# PROBLEM DESCRIPTION:
Copy out each line of the listing that has the word "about" in it.

### GIVEN RECORDS

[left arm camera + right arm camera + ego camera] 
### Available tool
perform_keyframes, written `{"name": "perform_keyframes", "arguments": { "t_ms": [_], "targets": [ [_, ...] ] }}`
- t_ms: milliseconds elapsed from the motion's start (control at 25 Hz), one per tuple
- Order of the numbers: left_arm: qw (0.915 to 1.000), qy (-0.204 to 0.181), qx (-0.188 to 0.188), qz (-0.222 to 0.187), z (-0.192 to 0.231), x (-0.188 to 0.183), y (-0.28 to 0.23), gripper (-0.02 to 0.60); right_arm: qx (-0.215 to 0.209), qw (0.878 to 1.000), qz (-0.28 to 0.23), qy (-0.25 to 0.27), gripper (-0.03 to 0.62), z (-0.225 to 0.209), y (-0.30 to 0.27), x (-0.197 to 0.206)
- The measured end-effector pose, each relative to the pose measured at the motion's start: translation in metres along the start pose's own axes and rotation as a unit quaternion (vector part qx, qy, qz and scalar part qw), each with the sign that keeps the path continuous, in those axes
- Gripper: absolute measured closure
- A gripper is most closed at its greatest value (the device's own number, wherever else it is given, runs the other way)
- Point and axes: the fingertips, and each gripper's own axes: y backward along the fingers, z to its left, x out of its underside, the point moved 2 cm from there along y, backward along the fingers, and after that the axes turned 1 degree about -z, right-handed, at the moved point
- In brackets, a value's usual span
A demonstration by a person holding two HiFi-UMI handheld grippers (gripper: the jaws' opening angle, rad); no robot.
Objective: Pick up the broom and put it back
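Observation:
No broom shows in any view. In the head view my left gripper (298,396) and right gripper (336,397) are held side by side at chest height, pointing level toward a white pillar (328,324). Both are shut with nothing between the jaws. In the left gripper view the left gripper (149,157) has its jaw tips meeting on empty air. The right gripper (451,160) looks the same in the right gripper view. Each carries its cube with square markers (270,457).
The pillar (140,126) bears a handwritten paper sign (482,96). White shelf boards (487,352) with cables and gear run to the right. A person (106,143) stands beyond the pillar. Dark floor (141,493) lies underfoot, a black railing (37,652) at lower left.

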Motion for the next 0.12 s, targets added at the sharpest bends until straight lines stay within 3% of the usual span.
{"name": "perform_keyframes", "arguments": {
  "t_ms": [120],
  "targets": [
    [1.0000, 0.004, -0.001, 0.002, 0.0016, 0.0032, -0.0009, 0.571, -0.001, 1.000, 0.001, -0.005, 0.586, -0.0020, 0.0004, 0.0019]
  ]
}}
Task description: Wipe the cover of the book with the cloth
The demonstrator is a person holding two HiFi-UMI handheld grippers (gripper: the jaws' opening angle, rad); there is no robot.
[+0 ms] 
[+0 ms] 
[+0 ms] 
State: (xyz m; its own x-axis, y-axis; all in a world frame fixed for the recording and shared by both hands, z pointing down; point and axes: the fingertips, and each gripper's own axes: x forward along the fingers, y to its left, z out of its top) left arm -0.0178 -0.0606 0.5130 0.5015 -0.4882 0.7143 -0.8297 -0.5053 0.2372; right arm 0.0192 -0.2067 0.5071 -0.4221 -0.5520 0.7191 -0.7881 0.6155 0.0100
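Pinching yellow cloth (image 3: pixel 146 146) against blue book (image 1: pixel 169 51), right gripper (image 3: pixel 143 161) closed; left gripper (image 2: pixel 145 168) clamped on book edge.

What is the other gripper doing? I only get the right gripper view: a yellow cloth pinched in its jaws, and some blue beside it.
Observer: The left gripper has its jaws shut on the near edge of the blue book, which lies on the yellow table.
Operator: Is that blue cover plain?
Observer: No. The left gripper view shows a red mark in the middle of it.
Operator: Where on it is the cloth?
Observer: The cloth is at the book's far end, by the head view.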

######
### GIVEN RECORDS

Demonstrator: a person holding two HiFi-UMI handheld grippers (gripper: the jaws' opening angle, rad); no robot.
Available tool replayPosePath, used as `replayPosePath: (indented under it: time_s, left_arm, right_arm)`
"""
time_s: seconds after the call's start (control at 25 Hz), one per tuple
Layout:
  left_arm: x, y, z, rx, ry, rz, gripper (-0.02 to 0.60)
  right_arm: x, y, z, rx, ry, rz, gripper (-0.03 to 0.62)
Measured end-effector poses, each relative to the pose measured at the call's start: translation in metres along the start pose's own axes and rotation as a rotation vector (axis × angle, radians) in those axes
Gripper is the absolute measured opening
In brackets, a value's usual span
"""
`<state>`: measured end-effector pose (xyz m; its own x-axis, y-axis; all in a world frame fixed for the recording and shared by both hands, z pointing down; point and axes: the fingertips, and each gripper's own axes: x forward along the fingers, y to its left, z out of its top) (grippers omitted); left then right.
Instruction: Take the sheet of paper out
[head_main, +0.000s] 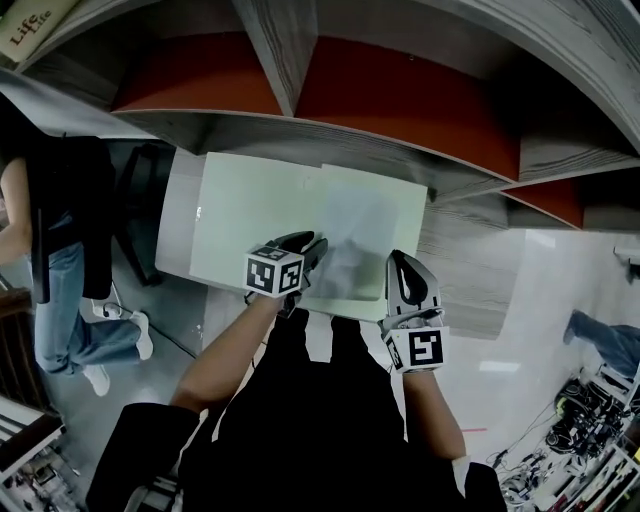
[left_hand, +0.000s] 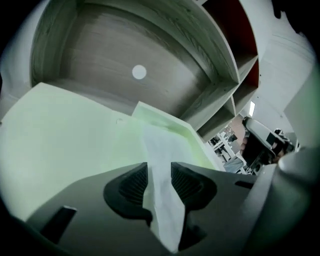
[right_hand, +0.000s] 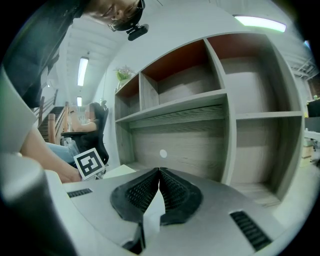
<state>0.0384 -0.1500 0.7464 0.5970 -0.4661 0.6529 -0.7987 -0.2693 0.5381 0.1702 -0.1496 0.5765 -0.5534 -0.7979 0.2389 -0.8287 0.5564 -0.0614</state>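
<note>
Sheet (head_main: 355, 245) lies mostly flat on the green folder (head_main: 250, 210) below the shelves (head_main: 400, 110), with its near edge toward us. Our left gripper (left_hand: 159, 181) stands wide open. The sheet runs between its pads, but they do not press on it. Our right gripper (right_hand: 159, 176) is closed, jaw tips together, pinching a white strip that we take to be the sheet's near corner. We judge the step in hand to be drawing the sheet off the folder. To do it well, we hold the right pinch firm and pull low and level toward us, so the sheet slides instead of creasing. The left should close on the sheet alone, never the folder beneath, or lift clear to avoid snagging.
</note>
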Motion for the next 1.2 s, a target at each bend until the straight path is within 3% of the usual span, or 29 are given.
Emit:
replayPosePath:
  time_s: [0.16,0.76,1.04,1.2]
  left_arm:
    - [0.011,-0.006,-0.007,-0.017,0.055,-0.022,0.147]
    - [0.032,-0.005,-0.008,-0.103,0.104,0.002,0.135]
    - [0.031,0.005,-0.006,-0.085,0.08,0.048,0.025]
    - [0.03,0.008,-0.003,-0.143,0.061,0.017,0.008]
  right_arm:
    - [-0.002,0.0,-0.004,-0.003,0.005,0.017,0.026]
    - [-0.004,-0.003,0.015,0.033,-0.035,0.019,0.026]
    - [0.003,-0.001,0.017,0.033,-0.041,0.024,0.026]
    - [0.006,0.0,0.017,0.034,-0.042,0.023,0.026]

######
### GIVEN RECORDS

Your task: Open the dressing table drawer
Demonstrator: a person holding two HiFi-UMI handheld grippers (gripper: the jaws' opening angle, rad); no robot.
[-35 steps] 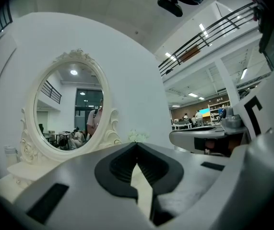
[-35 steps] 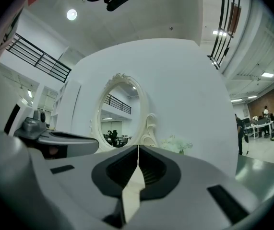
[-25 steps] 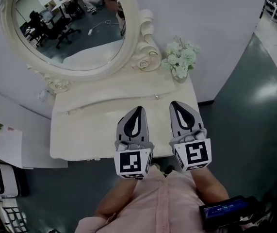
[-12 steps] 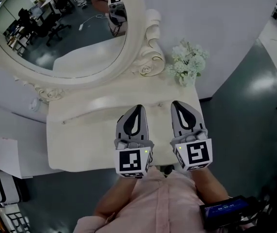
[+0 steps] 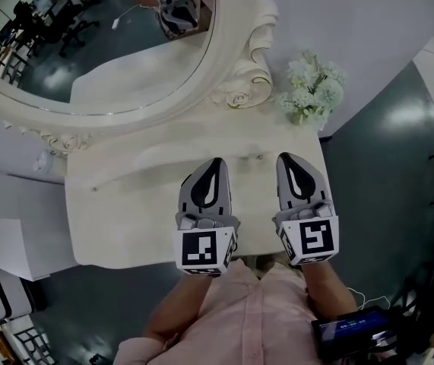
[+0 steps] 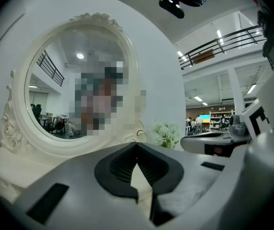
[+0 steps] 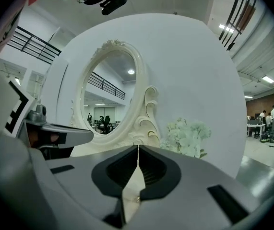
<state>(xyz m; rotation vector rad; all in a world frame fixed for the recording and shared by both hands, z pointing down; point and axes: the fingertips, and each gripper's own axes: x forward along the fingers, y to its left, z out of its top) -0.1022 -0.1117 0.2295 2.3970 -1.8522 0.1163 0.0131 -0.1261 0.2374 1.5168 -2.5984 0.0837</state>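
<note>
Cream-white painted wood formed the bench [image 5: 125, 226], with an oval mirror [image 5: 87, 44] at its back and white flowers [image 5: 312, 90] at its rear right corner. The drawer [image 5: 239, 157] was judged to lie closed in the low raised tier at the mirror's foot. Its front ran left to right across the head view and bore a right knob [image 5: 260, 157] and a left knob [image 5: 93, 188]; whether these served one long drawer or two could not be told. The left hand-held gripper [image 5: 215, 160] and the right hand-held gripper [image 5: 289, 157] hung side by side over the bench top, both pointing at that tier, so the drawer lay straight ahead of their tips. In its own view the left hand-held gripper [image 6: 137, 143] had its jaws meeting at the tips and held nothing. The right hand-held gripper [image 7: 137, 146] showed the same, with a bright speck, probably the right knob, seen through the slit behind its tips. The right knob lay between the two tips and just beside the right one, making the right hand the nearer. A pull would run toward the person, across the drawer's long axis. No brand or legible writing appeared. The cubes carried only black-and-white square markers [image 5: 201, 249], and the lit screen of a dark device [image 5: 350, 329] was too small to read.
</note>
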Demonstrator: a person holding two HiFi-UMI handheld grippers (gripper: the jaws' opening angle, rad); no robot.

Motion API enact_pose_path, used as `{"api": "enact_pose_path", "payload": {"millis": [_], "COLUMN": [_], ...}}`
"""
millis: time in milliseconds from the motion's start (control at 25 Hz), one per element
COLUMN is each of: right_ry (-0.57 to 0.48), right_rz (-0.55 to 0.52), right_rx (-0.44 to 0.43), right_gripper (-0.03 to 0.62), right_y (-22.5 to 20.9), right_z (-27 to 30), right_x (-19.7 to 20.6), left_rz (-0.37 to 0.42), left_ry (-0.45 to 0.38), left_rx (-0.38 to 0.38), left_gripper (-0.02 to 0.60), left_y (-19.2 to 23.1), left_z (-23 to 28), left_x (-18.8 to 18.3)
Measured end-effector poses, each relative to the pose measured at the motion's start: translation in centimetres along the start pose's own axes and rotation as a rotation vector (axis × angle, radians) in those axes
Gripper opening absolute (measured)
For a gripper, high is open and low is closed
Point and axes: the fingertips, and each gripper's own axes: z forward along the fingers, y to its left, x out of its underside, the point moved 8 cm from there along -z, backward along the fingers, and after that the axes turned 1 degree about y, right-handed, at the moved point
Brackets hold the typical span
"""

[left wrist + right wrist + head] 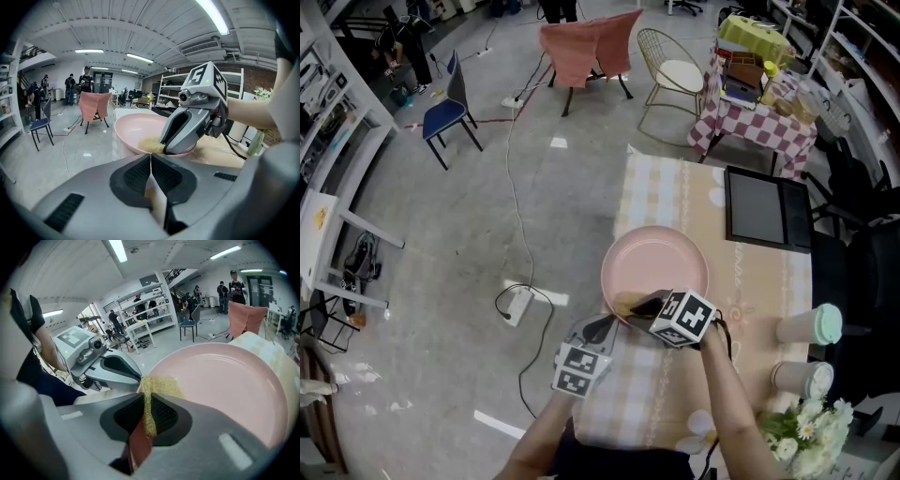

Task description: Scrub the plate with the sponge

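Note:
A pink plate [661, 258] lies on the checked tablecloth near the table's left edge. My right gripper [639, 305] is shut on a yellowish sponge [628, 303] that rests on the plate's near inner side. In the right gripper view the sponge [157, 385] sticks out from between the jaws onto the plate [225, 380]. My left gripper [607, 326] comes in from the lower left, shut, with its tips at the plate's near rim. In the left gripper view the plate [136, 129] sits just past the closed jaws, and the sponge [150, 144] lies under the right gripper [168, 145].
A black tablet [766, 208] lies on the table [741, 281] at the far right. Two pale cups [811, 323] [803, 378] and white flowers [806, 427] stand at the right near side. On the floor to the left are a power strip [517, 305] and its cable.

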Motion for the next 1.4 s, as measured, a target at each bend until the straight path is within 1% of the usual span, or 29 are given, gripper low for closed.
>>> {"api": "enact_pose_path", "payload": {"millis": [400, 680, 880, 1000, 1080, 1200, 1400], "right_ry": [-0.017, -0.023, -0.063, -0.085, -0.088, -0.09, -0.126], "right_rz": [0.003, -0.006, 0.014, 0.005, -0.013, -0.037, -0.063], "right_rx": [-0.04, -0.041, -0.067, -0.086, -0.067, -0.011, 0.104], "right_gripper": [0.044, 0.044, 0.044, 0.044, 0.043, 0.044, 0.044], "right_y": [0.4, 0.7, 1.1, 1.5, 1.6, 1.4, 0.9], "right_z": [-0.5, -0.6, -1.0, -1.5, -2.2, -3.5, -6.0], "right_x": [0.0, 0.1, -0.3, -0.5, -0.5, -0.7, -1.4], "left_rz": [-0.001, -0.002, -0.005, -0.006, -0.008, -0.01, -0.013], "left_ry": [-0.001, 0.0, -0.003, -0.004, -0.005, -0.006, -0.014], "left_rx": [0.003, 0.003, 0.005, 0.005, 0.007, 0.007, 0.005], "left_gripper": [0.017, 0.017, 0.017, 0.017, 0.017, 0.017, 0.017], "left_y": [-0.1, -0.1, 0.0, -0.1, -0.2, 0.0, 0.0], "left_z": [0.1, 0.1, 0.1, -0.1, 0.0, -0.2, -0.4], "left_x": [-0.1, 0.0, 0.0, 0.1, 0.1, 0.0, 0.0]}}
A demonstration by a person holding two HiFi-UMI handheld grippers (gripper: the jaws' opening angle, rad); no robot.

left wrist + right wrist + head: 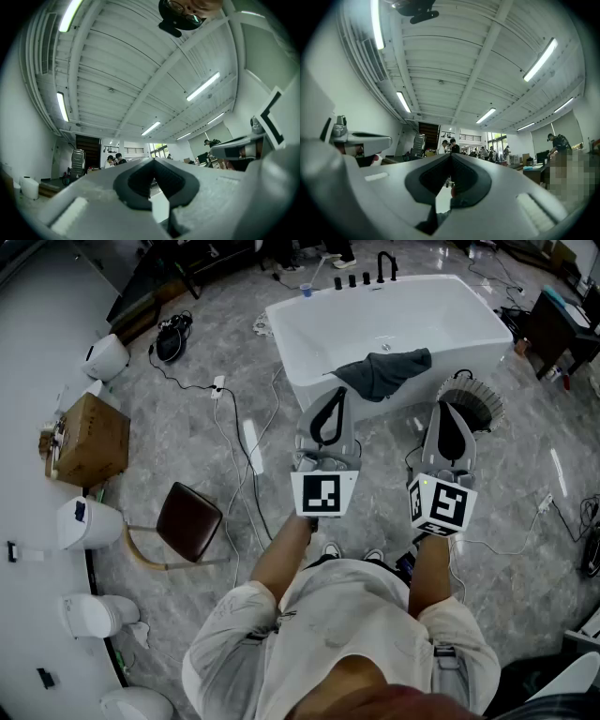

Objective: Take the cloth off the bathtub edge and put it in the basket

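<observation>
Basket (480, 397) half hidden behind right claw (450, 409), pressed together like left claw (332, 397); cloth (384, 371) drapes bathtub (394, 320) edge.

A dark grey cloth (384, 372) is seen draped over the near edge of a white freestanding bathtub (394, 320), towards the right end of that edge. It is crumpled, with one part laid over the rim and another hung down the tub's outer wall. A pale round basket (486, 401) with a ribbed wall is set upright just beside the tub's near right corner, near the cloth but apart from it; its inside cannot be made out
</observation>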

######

# TASK SOLUTION:
- Point and axes: the fingertips, and each gripper's own axes: y backward along the fingers, z to its left, x out of its underside, the point moved 2 cm from there along y, backward along the fingers, and after that the axes turned 1 degree about -z, right-handed, at the moved point
Point and axes: the fingertips, and each gripper's own axes: z forward along the fingers, y to its left, x out of its underside, the point moved 8 cm from there along -z, backward along the fingers, and after that the axes turned 1 degree about y, right-handed, at the moved point

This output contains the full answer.